10. It is an admitted case that the petitioner had caused an accident while driving the Government vehicle. He is governed by the Tamil Nadu Police Subordinate Service (Discipline and Appeal) Rules, 1955. As per Rule 3(a) disciplinary action has been taken against the delinquent officer namely, the writ petitioner herein. It has to be seen whether the respondent is empowered to take action against the delinquent officer for the same incident by way of the executive instructions issued in G.O.(Ms) No.393, Home (Transport. IV) Department, dated 01.03.1998. The said Government Order has been passed with an object that the negligent drivers should not scot free and they should also feel the pinch of the delinquency of the rash and negligent driving. Therefore, considering the provisions of Rule 8(v)(a) of the Tamil Nadu Civil Services (Classification Control and Appeal) Rules, recovery from the pay of the whole or part of such pecuniary loss may be made by way of penalty in these circumstances, Government, consider that there is no need for making separate rules for effecting token recovery from the Drivers in case Government vehicles got involved in accidents. The said Government Order is an administrative instruction given by the Special Commissioner & Secretary to Government, Home Department.
11. It is well settled in service jurisprudence that the Government employees are governed by the Service Rules pursuant to their service. They cannot be subjected to disciplinary action under rules governing some other service.

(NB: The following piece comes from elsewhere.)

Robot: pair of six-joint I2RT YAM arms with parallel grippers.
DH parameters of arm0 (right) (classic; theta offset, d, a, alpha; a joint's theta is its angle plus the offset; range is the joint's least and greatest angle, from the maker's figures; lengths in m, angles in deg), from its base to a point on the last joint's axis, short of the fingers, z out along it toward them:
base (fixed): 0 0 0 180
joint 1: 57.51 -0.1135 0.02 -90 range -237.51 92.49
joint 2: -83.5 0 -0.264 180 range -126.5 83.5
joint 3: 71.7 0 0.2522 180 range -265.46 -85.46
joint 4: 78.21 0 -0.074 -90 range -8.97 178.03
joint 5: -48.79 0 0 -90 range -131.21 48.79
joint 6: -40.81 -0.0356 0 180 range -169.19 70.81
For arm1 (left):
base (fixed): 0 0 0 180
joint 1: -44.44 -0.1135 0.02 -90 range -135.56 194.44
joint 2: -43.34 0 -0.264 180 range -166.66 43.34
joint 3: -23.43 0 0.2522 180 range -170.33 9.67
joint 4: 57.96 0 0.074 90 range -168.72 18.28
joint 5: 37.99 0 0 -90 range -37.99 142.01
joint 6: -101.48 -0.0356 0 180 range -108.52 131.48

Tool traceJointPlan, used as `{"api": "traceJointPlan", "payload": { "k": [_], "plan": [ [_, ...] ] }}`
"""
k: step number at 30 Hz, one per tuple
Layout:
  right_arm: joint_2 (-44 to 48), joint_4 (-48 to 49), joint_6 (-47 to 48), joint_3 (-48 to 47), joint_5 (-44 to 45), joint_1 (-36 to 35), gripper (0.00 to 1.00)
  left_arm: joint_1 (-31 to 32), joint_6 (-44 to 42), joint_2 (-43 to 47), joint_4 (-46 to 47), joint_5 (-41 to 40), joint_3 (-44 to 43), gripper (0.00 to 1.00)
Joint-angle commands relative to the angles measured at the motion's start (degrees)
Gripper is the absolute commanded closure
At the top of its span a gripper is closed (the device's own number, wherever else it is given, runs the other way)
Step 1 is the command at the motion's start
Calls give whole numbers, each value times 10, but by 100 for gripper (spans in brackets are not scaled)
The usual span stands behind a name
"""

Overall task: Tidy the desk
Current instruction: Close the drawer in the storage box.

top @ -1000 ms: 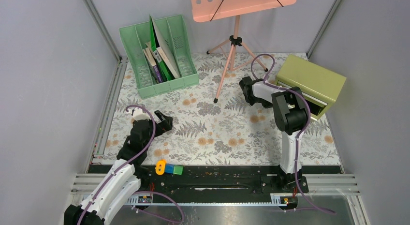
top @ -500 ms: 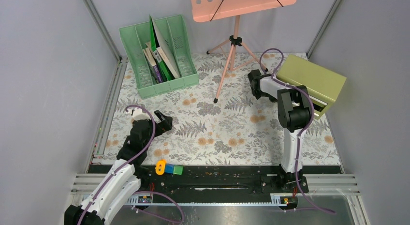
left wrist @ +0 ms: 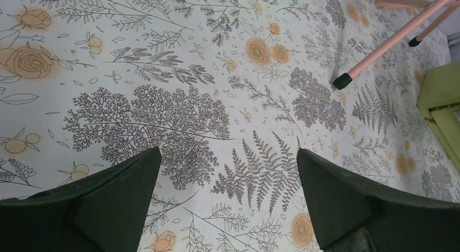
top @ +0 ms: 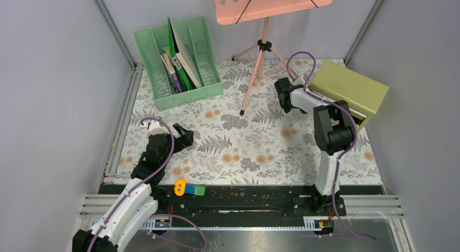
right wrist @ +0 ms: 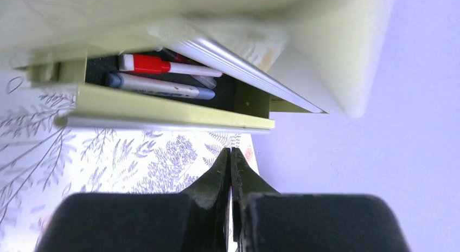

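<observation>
The counter [top: 238, 149] fills the middle of the top view: rigid, fixed, its cloth probably slippery, so take hold of what stands on it instead. Left of centre the left end effector [left wrist: 228, 154] is spread wide. At right the right end effector [right wrist: 230, 154], pressed together and empty, faces the open drawer [right wrist: 163, 108].

Item count, table and fittings.
One table [top: 244, 149]; one green file rack [top: 190, 94]; one pink music stand [top: 264, 24]; one olive drawer box [top: 350, 86] holding two visible markers, a red marker [right wrist: 163, 65] and a grey marker [right wrist: 154, 87]; three small pieces at the near rail: orange piece [top: 180, 187], blue block [top: 190, 189], green block [top: 200, 190]. Books in the rack: number indeterminate.
</observation>
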Motion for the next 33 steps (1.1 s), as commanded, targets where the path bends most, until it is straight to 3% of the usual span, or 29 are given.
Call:
{"api": "traceJointPlan", "payload": {
  "k": [1, 4, 9, 17, 23, 26, 31, 33],
  "plan": [
    [115, 26, -25, 29, 10, -53, 100, -3, -5, -1, 27, 10, -6, 1],
    [156, 6, -64, 49, -15, -78, 100, -3, -5, 0, 28, 10, -6, 1],
    [235, -46, -189, 89, -144, -82, 100, -4, -4, 1, 27, 10, -5, 1],
    [414, 52, -331, 233, -393, -45, 100, -4, -5, 4, 26, 10, -5, 1],
    [542, 225, -436, 411, -642, 95, 100, -5, -5, 4, 26, 12, -5, 1],
    [580, 288, -466, 468, -725, 177, 100, -5, -6, 3, 27, 13, -5, 1],
    [563, 360, -515, 518, -850, 298, 100, -6, -6, 0, 27, 15, -6, 1],
    [539, 438, -555, 543, -907, 344, 100, -6, -6, 2, 27, 15, -5, 1]
  ]
}}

In other words, service rules alien to an individual service cannot be imported to impose punishment on them.
12. Insofar as the present action of the respondent is concerned, the Government Order has been passed with a good object of imposing discipline in the minds of erring and negligent drivers. In order to make them to feel the pinch, compensatory sum can be recovered from them from their salary. For such an action, the respondent should have power under the Statute. But in the case on hand, we could see that only an administrative instruction following the Tamil Nadu Civil Services (C.C.A) Rules has been given, which has no application to the disciplinary proceedings taken against the petitioner. Unless it is provided in the statute to impose compensatory cost, the respondent is not entitled to pass an order of recovery. Moreover, the petitioner has challenged the impugned order of recovery on the grounds of violation of principles of natural justice, double jeopardy and arbitrary exercise of power.

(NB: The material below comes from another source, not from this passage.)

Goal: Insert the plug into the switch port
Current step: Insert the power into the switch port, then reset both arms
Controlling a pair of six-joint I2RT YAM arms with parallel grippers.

13. The further argument of the learned counsel for the writ petitioner is that the token recovery must be nominal and it cannot be 1/4th of the amount. Assuming that a compensation of Rs.1 Crore is awarded by the Motor Accident Claims Tribunal, a Government servant cannot be fastened with 1/4th viz., Rs.25,00,000/- to be recovered from his salary or terminal benefits. Such exercise of power does not have any rationale behind it. Recovery without having any norms, if imposed, at the discretion of authorities, would result in whimsical exercise of power.

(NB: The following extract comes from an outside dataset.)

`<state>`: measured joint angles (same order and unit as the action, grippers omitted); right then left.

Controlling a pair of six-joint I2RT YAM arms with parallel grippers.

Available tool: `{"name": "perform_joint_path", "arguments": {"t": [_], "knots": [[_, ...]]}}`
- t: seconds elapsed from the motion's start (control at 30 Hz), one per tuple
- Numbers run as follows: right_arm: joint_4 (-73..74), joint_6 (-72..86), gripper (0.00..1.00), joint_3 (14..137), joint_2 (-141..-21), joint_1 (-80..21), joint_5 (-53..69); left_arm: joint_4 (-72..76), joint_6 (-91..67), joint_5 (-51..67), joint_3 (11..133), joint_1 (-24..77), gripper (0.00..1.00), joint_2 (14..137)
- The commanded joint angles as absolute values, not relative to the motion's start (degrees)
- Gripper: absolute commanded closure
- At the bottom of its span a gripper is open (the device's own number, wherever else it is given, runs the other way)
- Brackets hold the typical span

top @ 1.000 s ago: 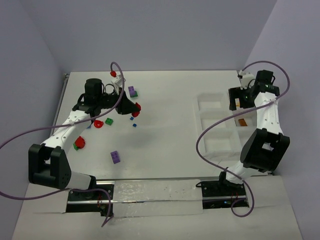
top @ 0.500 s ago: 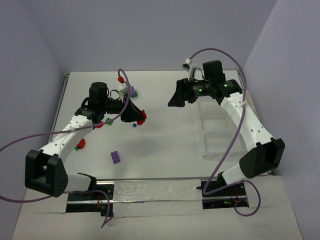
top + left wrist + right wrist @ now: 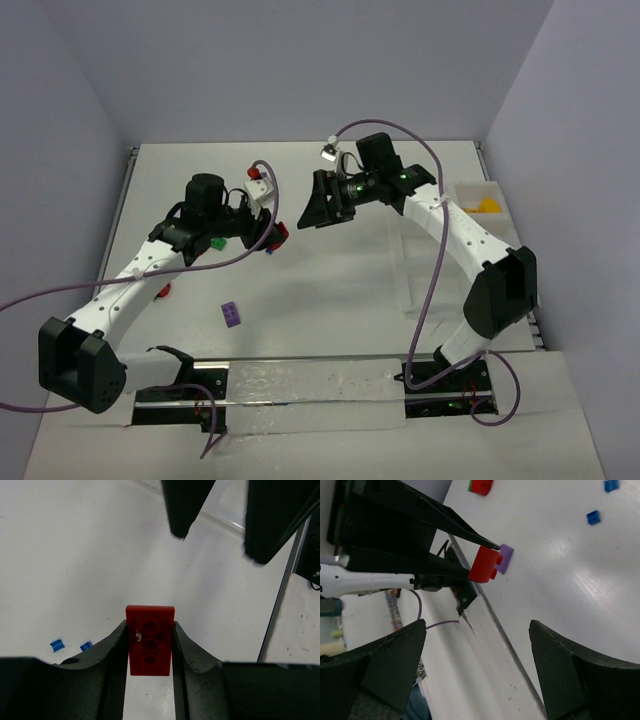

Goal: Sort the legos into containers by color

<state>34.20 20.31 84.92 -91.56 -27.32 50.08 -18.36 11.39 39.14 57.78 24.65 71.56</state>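
Left gripper (image 3: 149,632) is noted partly closed, with a red brick (image 3: 150,641) clamped by its long sides between the two fingers and its hollow underside turned to the wrist camera. The brick is held above the worktop (image 3: 340,290), left of centre and well apart from the white tray (image 3: 420,285), which is largely hidden behind the right arm. Right gripper (image 3: 477,645) is seen spread wide with nothing between its fingers; it is pointed at the left gripper from just beside it, and the red brick is not touched. A yellow-orange piece (image 3: 487,206) is seen in a white compartment at far right. Two small blue bricks (image 3: 56,644), a purple brick (image 3: 232,313) and a green brick (image 3: 215,243) are left loose on the worktop.
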Motion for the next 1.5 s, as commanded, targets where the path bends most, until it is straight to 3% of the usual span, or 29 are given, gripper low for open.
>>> {"name": "perform_joint_path", "arguments": {"t": [0.0, 0.3, 0.77, 0.83, 0.87, 0.93, 1.0, 1.07, 1.17, 1.27, 1.3, 1.47], "knots": [[31.3, 23.3, 0.10, 88.8, -95.9, -30.3, 52.1, -20.0, 14.5, 35.1, 60.6, 26.8, 1.00, 68.3], [33.2, 22.9, 0.15, 93.6, -101.0, -33.8, 51.7, -19.7, 12.6, 35.5, 60.7, 29.4, 1.00, 67.2], [36.3, 20.1, 0.45, 93.1, -102.7, -36.1, 51.4, -17.8, 10.7, 30.6, 62.3, 30.5, 1.00, 68.1], [36.7, 19.4, 0.50, 92.5, -102.5, -36.1, 51.3, -17.8, 10.9, 30.4, 62.4, 30.5, 1.00, 68.2], [36.9, 19.0, 0.58, 92.6, -102.5, -36.2, 51.2, -17.8, 10.8, 30.5, 62.5, 30.5, 0.99, 68.2], [37.8, 17.9, 0.84, 93.6, -102.6, -36.1, 51.0, -17.7, 10.2, 30.5, 62.6, 30.5, 0.91, 68.4], [39.0, 16.8, 1.00, 94.6, -102.7, -36.0, 50.3, -17.8, 10.0, 29.8, 62.7, 30.5, 0.73, 68.6], [41.0, 14.9, 1.00, 95.5, -102.3, -35.8, 49.4, -18.1, 10.0, 28.7, 62.6, 30.5, 0.58, 68.6], [41.6, 13.3, 1.00, 94.7, -99.7, -34.2, 47.0, -19.5, 10.2, 27.3, 62.7, 30.5, 0.46, 68.2], [42.8, 10.5, 1.00, 93.4, -97.2, -31.4, 43.4, -20.2, 9.5, 26.0, 62.0, 30.4, 0.07, 66.7], [43.5, 8.8, 1.00, 92.6, -95.4, -28.7, 42.2, -20.9, 8.9, 24.8, 61.9, 30.3, 0.01, 66.1], [50.8, 0.4, 1.00, 87.4, -88.0, -16.1, 32.7, -21.7, 0.2, 20.2, 61.0, 27.2, 0.01, 62.7]]}}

14. In the instance case also, recovery of Rs.55,260/- being 1/4th of compensation awarded by the Motor Accident Claims Tribunal is without any sound reasons and rationale having nexus to the object sought to be achieved, but penal. Therefore, the contention of the learned Additional Government Pleader that the impugned order of recovery came to be passed in accordance with the rules and norms cannot be countenanced. In fact, the present action of the respondent amounts to double jeopardy subjecting in the writ petitioner put to punishments. Such an action is violative of principles of natural justice and without any backing of the statutory rules.
15. Considering the above legal aspects of the matter and in view of the discussions made above, this Court is of the considered view that the writ petition deserves to be allowed. Accordingly, the impugned order is set aside and the writ petition is allowed and the respondent is directed to refund the amount already recovered from the petitioner, if any, within a period of eight weeks from the date of receipt of a copy of this order. No costs. Consequently, connected miscellaneous petition is closed.
To:
The Superintendent of Police, Theni District..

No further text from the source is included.